**YOUR GOAL:** Copy out all the lines in the records that include the word "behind".

(Collection entries)

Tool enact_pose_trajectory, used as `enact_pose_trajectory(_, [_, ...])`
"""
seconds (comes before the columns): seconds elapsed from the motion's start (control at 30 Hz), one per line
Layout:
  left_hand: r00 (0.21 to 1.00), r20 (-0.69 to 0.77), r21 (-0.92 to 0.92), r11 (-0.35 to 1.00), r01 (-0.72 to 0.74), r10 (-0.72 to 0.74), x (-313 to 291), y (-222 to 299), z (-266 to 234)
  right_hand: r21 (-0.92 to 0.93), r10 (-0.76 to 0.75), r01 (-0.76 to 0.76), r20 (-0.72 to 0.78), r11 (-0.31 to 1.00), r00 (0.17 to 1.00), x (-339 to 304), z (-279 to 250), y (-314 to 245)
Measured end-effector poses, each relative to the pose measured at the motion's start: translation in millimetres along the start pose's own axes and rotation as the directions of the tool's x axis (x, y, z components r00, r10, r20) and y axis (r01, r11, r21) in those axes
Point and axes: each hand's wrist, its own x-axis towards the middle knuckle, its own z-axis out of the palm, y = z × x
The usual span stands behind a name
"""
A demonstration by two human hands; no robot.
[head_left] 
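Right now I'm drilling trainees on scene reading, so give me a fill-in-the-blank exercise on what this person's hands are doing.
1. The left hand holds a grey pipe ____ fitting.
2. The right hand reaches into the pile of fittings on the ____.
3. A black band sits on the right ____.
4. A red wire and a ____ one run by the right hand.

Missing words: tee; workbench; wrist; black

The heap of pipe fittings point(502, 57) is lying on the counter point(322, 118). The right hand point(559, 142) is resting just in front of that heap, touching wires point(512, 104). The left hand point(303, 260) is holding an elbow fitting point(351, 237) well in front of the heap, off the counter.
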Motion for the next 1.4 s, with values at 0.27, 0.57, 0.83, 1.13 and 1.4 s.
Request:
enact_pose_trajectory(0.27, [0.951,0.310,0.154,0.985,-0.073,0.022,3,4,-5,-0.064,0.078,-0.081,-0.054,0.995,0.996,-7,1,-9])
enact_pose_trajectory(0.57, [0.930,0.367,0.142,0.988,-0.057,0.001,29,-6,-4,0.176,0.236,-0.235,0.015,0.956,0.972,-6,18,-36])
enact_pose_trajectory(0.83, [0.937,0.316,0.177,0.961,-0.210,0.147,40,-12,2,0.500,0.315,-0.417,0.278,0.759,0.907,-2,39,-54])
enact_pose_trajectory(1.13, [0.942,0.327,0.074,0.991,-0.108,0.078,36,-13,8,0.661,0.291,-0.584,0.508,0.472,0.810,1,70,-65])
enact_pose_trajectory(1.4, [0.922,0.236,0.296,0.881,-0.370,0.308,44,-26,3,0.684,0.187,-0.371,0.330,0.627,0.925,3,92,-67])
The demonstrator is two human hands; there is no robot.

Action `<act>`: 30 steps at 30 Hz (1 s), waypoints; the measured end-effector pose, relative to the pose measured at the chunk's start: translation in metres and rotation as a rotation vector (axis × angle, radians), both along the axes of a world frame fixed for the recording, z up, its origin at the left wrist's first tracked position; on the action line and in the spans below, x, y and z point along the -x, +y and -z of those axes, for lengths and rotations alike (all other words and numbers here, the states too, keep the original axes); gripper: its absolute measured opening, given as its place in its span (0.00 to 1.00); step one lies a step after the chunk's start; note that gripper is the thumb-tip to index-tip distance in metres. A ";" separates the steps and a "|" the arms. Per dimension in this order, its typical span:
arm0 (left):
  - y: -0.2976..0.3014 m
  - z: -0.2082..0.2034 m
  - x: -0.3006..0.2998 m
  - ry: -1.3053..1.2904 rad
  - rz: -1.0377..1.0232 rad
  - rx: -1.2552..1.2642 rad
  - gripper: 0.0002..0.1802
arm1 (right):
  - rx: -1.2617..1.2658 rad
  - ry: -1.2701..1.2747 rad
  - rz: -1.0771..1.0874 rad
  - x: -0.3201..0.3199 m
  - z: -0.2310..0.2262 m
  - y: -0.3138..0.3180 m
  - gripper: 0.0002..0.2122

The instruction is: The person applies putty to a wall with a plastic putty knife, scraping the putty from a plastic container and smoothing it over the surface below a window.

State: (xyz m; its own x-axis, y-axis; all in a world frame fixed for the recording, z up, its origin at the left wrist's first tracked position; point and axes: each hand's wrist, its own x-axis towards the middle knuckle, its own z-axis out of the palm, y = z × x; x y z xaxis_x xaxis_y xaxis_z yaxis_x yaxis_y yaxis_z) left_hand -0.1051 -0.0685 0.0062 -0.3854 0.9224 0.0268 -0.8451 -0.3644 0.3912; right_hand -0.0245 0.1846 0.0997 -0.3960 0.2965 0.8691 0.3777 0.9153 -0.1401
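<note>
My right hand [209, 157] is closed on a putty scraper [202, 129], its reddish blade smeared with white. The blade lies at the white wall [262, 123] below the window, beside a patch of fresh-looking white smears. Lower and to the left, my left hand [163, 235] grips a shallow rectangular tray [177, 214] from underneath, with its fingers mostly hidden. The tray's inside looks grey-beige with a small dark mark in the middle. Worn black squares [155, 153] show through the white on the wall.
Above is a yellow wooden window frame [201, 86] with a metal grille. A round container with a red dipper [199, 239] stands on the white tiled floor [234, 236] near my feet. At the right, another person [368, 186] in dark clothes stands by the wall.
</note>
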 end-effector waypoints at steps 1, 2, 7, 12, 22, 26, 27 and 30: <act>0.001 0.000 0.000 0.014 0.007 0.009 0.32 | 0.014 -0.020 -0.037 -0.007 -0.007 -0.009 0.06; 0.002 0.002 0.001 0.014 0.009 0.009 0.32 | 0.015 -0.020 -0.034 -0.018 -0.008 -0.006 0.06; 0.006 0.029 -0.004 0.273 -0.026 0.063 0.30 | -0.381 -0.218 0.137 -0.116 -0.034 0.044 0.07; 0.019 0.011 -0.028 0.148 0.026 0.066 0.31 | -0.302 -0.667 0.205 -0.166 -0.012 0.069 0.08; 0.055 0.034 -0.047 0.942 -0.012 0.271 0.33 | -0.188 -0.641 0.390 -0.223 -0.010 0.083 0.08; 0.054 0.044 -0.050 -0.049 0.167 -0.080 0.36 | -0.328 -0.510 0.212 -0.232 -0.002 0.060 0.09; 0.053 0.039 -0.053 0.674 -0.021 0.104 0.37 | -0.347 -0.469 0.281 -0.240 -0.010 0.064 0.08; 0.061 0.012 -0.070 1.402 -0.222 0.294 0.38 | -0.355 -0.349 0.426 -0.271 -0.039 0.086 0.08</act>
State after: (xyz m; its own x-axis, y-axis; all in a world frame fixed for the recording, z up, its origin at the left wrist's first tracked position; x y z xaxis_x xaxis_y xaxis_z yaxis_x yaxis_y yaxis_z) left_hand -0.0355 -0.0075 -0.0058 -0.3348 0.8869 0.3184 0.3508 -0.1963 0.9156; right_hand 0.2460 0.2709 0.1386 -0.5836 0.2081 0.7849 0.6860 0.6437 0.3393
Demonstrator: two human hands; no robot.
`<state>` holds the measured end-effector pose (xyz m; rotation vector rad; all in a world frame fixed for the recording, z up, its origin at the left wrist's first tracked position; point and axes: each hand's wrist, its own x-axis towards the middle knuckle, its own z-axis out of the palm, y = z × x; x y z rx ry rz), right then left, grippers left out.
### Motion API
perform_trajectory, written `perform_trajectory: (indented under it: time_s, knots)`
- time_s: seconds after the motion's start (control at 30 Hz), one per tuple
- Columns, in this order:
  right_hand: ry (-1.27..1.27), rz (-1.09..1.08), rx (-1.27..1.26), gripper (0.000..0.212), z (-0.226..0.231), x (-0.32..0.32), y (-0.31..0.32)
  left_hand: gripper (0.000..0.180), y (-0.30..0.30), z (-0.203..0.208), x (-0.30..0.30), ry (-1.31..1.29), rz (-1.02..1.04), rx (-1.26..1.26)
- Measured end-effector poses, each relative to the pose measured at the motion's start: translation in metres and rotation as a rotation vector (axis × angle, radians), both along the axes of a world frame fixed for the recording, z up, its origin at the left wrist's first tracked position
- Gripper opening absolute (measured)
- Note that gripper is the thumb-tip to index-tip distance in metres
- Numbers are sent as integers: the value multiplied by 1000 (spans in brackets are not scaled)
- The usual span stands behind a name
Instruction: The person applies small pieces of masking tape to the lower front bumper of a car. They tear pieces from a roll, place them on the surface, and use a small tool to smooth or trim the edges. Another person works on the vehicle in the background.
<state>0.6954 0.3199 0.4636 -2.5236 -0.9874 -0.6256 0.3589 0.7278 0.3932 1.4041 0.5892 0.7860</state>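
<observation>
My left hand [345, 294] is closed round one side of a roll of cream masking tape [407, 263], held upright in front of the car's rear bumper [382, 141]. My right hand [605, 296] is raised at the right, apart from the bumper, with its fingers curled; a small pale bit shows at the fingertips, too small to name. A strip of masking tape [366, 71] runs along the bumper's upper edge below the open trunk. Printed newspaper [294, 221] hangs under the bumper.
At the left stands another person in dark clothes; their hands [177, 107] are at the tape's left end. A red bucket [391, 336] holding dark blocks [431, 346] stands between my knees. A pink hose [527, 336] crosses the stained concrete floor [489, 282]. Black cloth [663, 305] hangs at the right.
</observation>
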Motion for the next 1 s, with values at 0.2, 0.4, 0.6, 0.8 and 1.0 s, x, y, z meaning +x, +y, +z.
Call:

**ANSWER TO THIS TASK:**
The usual span stands behind a name
- The usual span stands behind a name

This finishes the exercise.